● **Problem to solve**
Here the job is to retype the data word for word while leaving the pictures aside.

● **Raw data**

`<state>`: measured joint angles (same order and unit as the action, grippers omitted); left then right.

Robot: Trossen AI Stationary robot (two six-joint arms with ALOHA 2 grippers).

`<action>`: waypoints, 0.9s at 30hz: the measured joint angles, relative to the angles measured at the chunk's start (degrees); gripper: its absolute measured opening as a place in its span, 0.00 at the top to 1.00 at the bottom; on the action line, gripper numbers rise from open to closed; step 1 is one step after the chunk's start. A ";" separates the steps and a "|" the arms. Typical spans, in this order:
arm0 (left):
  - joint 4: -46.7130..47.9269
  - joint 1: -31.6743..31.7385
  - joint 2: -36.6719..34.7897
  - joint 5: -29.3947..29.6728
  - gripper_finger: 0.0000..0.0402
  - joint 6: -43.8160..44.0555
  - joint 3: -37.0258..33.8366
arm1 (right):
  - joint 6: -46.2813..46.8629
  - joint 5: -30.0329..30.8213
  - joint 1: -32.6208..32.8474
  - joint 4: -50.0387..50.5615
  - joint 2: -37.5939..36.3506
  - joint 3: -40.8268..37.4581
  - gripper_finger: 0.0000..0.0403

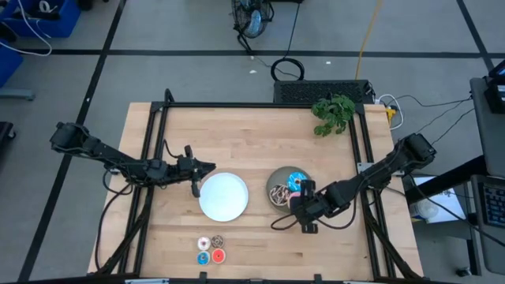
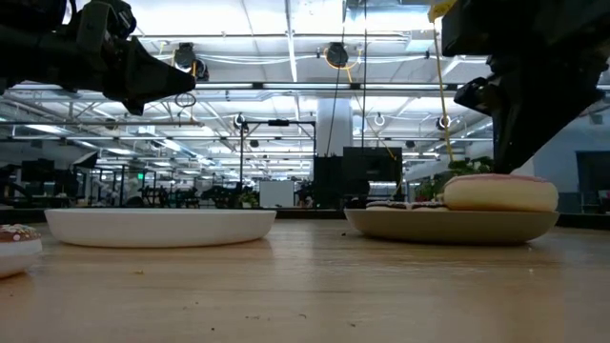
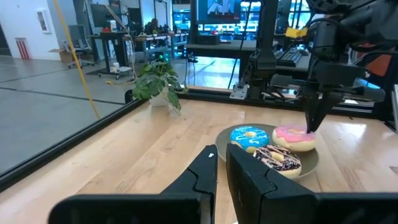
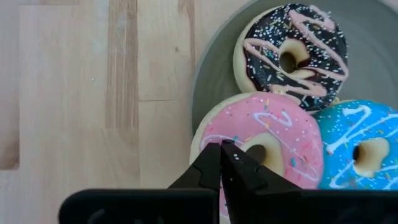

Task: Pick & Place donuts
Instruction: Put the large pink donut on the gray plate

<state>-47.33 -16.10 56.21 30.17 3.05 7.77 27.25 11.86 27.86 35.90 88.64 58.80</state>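
Three larger donuts lie on the grey-green plate [image 1: 278, 183]: pink [image 4: 280, 124], blue sprinkled [image 4: 360, 149] and brown drizzled [image 4: 292, 46]. My right gripper [image 4: 222, 149] is shut and slants down onto the pink donut [image 3: 294, 138], which lies at the plate's near right. Several tiny donuts [image 1: 211, 249] lie on the bare table near its front edge. My left gripper [image 3: 221, 165] hovers level above the table, left of the white plate [image 1: 223, 196]. Its fingers stand a narrow gap apart with nothing between them. My right gripper has its shut fingertips [image 3: 309, 126] on the pink donut's iced top [image 4: 208, 140], between the hole and the outer rim. The fingers come steeply from above, slanting in from the table's right. The donut lies flat on the plate. Nothing shows between the fingers.
The white plate [image 2: 157, 227] holds nothing and sits left of the grey-green plate [image 2: 448, 226]. A small green plant [image 1: 333, 114] stands at the far right corner. Black frame rails [image 1: 150, 158] run along the table's left and right sides.
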 joint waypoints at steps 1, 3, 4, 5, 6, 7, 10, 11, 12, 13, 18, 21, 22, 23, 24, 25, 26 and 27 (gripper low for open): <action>0.00 0.00 0.00 0.00 0.90 0.00 0.00 | 0.13 0.00 -0.01 0.78 0.00 0.57 1.00; 0.00 0.00 0.00 0.00 0.90 0.00 0.00 | 0.30 0.02 0.01 2.68 0.00 1.74 1.00; 0.00 0.00 0.00 0.00 0.90 0.00 0.00 | 0.30 0.05 0.01 3.88 0.00 2.50 1.00; 0.00 0.00 0.00 0.00 0.90 0.00 0.00 | 0.34 0.09 0.00 4.86 0.00 3.29 1.00; 0.00 0.00 0.00 0.00 0.90 0.00 0.00 | 0.45 0.09 -0.01 5.44 0.00 4.00 1.00; 0.00 0.00 0.00 0.00 0.90 0.00 0.00 | 0.49 0.11 -0.01 5.81 0.00 4.60 1.00; 0.00 0.00 0.00 0.00 0.90 0.00 0.00 | 0.38 0.12 0.02 6.58 0.00 5.52 1.00; -0.01 0.00 0.00 0.00 0.90 0.00 0.00 | 0.41 0.13 0.02 6.95 0.00 5.80 1.00; 0.00 0.00 0.00 0.00 0.90 0.00 0.00 | 0.48 0.14 0.07 7.50 0.00 6.13 1.00; 0.00 0.00 0.01 0.00 0.90 0.00 0.00 | 0.54 0.16 0.28 8.16 0.00 6.46 1.00; 0.00 0.00 0.00 -0.02 0.90 0.00 0.00 | 0.38 0.32 2.11 8.59 0.00 6.71 1.00; 0.00 0.00 0.00 0.00 0.90 0.00 0.00 | 0.93 -0.11 3.22 6.14 0.00 6.11 0.99; 0.00 0.00 0.00 -0.01 0.90 0.00 0.00 | 0.87 -0.15 3.56 5.38 0.00 5.83 0.99; 0.00 0.00 0.00 0.00 0.90 0.00 0.00 | 0.67 -0.15 3.85 5.12 0.00 5.63 0.97; 0.00 0.00 0.00 -0.02 0.90 0.00 0.00 | 0.79 -0.13 4.09 5.32 0.00 5.52 0.96; 0.00 0.00 0.00 0.00 0.90 0.00 0.00 | 1.41 -0.15 4.21 6.13 0.00 5.49 0.94; 0.00 0.00 0.00 0.00 0.90 0.07 0.00 | 2.09 -0.15 4.20 7.24 0.00 5.47 0.92; 0.00 0.00 0.00 0.00 0.90 0.13 0.00 | 2.54 -0.14 4.18 8.21 0.00 5.47 0.89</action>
<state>-47.33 -16.10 56.21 30.17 3.18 7.77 29.80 11.72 32.04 44.11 88.64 64.27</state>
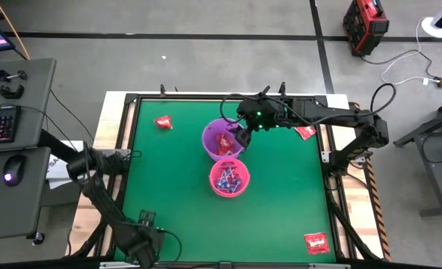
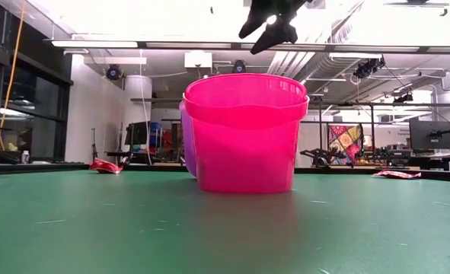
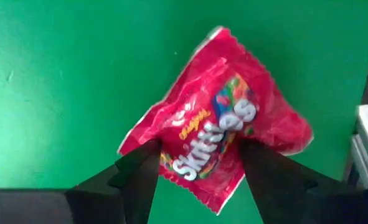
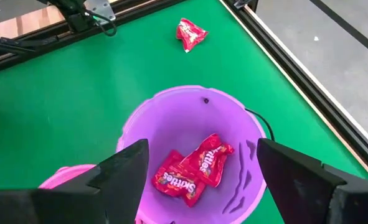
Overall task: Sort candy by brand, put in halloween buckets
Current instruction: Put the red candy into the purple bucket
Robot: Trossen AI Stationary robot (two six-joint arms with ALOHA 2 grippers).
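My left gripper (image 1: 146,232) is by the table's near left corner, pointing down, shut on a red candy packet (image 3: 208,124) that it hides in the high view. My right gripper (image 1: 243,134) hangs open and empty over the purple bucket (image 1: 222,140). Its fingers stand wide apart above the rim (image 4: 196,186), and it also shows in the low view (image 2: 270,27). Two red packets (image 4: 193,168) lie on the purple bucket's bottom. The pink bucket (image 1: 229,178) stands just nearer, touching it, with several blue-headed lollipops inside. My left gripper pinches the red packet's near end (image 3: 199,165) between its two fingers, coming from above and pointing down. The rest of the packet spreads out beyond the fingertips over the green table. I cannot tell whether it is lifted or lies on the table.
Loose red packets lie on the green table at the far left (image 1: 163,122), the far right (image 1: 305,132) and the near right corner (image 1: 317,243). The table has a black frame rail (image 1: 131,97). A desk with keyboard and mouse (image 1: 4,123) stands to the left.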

● **Your solution**
`<state>`: measured joint angles (same order and unit as the action, grippers omitted); left then right.

Robot: Trossen AI Stationary robot (two six-joint arms with ALOHA 2 grippers).

`<action>`: waypoints, 0.9s at 30hz: the measured joint angles, relative to the angles measured at the chunk's start (degrees); gripper: its absolute measured opening as a place in its span, 0.00 at the top to 1.00 at the bottom; on the action line, gripper numbers rise from open to closed; step 1 is one step after the chunk's start. A ";" separates the steps and a "|" the arms. Typical spans, in this order:
arm0 (left):
  - joint 4: -46.7130..47.9269
  - joint 1: -31.6743..31.7385
  - joint 2: -36.6719..34.7897
  - joint 5: -29.3947..29.6728
  - gripper_finger: 0.0000..0.0402
  - joint 6: -43.8160..44.0555
  - joint 3: -37.0258..33.8366
arm1 (right):
  - joint 6: -46.2813..46.8629
  - joint 5: -30.0329..30.8213
  - joint 1: -32.6208..32.8474
  - joint 4: -50.0387..50.5615
  - joint 2: -37.5939..36.3506
  - joint 3: -40.8268..37.4581
  - gripper_finger: 0.0000..0.0403


Task: Pick & Place donuts
Instruction: Put the large pink donut on the gray plate

<state>-47.33 -16.10 56.21 30.17 3.05 7.77 27.25 11.86 27.86 35.90 88.64 58.80</state>
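Three larger donuts lie on the grey-green plate [image 1: 278, 183]: pink [image 4: 280, 124], blue sprinkled [image 4: 360, 149] and brown drizzled [image 4: 292, 46]. My right gripper [image 4: 222, 149] is shut and slants down onto the pink donut [image 3: 294, 138], which lies at the plate's near right. Several tiny donuts [image 1: 211, 249] lie on the bare table near its front edge. My left gripper [image 3: 221, 165] hovers level above the table, left of the white plate [image 1: 223, 196]. Its fingers stand a narrow gap apart with nothing between them. My right gripper has its shut fingertips [image 3: 309, 126] on the pink donut's iced top [image 4: 208, 140], between the hole and the outer rim. The fingers come steeply from above, slanting in from the table's right. The donut lies flat on the plate. Nothing shows between the fingers.
The white plate [image 2: 157, 227] holds nothing and sits left of the grey-green plate [image 2: 448, 226]. A small green plant [image 1: 333, 114] stands at the far right corner. Black frame rails [image 1: 150, 158] run along the table's left and right sides.
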 joint waypoints at steps 1, 3, 4, 5, 6, 7, 10, 11, 12, 13, 18, 21, 22, 23, 24, 25, 26 and 27 (gripper low for open): <action>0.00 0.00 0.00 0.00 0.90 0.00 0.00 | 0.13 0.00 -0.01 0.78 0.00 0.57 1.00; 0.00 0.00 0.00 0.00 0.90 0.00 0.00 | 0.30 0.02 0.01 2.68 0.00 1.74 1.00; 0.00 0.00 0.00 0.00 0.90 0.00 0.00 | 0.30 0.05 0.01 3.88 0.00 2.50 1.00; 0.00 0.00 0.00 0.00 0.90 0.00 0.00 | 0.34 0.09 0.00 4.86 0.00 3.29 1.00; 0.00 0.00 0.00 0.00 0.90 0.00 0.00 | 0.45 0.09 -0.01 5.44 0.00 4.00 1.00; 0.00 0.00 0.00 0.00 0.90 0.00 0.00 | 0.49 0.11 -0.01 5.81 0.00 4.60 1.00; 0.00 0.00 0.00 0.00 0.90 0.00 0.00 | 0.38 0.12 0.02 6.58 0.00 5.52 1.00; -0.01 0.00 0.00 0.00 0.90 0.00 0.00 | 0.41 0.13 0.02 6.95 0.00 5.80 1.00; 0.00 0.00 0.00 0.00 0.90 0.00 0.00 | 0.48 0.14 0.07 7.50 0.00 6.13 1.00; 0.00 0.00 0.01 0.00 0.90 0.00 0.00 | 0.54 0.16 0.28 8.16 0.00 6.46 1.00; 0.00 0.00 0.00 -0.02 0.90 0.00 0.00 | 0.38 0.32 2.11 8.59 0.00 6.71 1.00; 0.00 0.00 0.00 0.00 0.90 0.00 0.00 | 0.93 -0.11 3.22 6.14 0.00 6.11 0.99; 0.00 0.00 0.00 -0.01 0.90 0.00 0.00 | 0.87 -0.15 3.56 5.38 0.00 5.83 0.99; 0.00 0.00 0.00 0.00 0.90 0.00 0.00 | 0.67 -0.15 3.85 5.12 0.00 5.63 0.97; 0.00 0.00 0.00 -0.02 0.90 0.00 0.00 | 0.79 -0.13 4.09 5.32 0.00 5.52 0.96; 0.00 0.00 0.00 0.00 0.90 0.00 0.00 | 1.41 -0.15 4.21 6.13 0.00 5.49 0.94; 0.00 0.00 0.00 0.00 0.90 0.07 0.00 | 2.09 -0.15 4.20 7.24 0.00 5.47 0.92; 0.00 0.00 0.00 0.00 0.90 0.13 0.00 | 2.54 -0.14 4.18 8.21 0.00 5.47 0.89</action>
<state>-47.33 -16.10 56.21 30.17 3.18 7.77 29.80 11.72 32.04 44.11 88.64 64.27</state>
Overall task: Sort candy by brand, put in halloween buckets
Current instruction: Put the red candy into the purple bucket
Robot: Trossen AI Stationary robot (two six-joint arms with ALOHA 2 grippers).
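My left gripper (image 1: 146,232) is by the table's near left corner, pointing down, shut on a red candy packet (image 3: 208,124) that it hides in the high view. My right gripper (image 1: 243,134) hangs open and empty over the purple bucket (image 1: 222,140). Its fingers stand wide apart above the rim (image 4: 196,186), and it also shows in the low view (image 2: 270,27). Two red packets (image 4: 193,168) lie on the purple bucket's bottom. The pink bucket (image 1: 229,178) stands just nearer, touching it, with several blue-headed lollipops inside. My left gripper pinches the red packet's near end (image 3: 199,165) between its two fingers, coming from above and pointing down. The rest of the packet spreads out beyond the fingertips over the green table. I cannot tell whether it is lifted or lies on the table.
Loose red packets lie on the green table at the far left (image 1: 163,122), the far right (image 1: 305,132) and the near right corner (image 1: 317,243). The table has a black frame rail (image 1: 131,97). A desk with keyboard and mouse (image 1: 4,123) stands to the left.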

No further output is required for this answer.